URBAN FORESTS CAN INCREASE TRAFFIC SAFETY Trees can also enhance traffic calming measures, such as narrower streets, extended curbs, roundabouts, etc. Tall trees give the perception of making a street feel narrower, slowing people down. Closely spaced trees give the perception of speed (they go by very quickly) slowing people down. A treeless street enhances the perception of a street being wide and free of hazard, thereby increasing speeds. Increased speed leads to more accidents. Trees can serve as a buffer between moving vehicles and pedestrians. Street trees also forewarn drivers of upcoming curves. If the driver sees tree trunks curving ahead before seeing the road curve, they will slow down and be more cautious when approaching curves. (National Arbor Day Foundation pamphlet #90980005 )

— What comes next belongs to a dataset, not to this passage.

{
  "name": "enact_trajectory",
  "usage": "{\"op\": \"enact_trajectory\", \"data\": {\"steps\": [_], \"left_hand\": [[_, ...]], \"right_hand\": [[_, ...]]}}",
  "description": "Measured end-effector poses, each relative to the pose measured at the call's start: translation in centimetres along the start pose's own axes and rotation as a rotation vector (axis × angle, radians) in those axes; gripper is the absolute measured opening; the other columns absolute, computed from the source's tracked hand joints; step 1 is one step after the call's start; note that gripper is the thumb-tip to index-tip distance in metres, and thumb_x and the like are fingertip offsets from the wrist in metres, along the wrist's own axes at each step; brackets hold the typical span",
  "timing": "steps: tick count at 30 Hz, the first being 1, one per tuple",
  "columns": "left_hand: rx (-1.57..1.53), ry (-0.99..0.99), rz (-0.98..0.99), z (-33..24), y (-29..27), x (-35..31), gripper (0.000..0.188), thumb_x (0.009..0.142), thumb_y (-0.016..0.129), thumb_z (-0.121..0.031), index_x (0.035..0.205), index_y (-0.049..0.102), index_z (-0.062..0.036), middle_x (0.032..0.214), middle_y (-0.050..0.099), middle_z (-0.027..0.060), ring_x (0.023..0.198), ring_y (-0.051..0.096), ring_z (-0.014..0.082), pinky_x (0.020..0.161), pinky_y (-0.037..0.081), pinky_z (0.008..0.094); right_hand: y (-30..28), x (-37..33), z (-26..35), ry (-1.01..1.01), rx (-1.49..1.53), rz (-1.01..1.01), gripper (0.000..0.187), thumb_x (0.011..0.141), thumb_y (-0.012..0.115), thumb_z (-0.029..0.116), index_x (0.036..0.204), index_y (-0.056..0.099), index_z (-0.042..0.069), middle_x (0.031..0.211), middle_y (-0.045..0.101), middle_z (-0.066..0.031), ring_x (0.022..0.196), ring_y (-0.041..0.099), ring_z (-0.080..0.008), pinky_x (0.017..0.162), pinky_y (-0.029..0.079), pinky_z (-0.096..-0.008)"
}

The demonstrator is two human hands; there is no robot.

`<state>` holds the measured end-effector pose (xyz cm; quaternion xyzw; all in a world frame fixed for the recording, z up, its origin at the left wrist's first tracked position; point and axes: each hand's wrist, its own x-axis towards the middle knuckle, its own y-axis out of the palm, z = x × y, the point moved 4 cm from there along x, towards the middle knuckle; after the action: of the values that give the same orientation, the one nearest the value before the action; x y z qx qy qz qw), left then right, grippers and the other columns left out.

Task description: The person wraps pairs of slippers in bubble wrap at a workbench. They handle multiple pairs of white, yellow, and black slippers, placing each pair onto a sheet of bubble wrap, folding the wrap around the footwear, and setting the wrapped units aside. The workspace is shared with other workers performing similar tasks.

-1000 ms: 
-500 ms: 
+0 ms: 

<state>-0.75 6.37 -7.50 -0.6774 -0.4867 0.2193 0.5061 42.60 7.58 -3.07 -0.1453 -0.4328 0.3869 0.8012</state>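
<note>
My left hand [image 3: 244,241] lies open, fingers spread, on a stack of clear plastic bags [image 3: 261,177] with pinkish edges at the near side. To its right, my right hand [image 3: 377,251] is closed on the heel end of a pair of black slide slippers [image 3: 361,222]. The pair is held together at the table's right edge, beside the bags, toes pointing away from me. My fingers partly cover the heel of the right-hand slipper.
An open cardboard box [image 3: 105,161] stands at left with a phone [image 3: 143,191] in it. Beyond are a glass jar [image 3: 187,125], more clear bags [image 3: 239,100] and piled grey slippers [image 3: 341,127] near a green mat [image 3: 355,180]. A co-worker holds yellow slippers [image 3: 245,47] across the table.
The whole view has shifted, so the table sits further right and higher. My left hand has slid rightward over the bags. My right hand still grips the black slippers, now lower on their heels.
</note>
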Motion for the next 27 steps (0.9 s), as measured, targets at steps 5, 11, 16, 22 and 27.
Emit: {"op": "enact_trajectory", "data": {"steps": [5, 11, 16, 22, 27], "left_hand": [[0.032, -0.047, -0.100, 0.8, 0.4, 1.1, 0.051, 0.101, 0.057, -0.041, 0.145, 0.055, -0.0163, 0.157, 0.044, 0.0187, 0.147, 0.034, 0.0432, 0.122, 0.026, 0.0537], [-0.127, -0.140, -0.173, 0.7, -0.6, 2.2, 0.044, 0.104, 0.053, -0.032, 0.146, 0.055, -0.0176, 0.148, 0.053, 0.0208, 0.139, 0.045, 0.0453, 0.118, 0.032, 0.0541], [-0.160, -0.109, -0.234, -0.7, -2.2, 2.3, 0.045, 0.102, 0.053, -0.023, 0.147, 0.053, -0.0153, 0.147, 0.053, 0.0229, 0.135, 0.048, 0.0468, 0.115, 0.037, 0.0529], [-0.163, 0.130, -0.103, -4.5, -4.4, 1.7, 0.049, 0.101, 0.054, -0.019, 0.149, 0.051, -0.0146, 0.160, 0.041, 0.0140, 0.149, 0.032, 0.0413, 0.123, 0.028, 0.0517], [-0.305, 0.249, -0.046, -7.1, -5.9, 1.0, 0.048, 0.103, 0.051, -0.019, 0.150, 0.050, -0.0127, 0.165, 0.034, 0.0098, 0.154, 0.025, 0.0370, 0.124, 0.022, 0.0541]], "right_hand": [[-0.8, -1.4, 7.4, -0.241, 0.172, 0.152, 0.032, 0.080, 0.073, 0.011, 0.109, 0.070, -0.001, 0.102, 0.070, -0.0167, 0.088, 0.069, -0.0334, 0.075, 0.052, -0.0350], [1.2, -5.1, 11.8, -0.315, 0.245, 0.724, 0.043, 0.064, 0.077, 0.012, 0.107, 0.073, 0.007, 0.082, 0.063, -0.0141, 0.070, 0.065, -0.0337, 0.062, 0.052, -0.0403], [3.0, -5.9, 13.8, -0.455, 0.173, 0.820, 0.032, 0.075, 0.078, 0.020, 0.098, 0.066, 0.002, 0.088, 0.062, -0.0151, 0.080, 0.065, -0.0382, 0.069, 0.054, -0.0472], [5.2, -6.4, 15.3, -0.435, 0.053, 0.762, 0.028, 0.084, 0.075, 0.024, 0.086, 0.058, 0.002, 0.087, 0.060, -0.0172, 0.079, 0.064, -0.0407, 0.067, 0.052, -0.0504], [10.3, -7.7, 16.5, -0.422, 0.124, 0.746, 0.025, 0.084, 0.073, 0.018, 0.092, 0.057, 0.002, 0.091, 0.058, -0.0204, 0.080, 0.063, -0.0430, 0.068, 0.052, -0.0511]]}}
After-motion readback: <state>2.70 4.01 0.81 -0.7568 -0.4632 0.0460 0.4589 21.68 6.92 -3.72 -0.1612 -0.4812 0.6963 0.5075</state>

URBAN FORESTS CAN IMPROVE ECONOMIC SUSTAINABILITY The scope and condition of a community's trees and, collectively, its urban forest, is usually the first impression a community projects to its visitors. A community's urban forest is an extension of its pride and community spirit. Studies have shown that: Trees enhance community economic stability by attracting businesses and tourists. People linger and shop longer along tree-lined streets. Apartments and offices in wooded areas rent more quickly and have higher occupancy rates. Businesses leasing office spaces in developments with trees find their workers are more productive and absenteeism is reduced. (Michigan State University Extension, Urban Forestry #07269501, “Benefits of Urban Trees” )
URBAN FORESTS CAN INCREASE REAL ESTATE VALUES Property values increase 5-15% when compared to properties without trees (depends on species, maturity, quantity and location) A 1976 study that evaluated the effects of several different variables on homes in Manchester, Connecticut, found that street trees added about $2686 or 6% to the sale price of a home (McAliney, Mike. Arguments for Land Conservation: Documentation and Information Sources for Land Resources Protection, Trust for Public Land, Sacramento, CA, December, 1993 ). A more recent study indicated that trees added $9,500, or more than 18 percent, to the average sale price of a residence in a suburb of Rochester, New York. (Nowak, David J., “Benefits of Community Trees”, (Brooklyn Trees, USDA Forest Service General Technical Report).
URBAN FORESTS CAN INCREASE SOCIOLOGICAL BENEFITS Two University of Illinois researchers (Kuo and Sullivan) studied how well residents of the Chicago Robert Taylor Housing Project (the largest public housing development in the world) were doing in their daily lives based upon the amount of contact they had with trees, and came to the following conclusions: Trees have the potential to reduce social service budgets, decrease police calls for domestic violence, strengthen urban communities, and decrease the incidence of child abuse according to the study.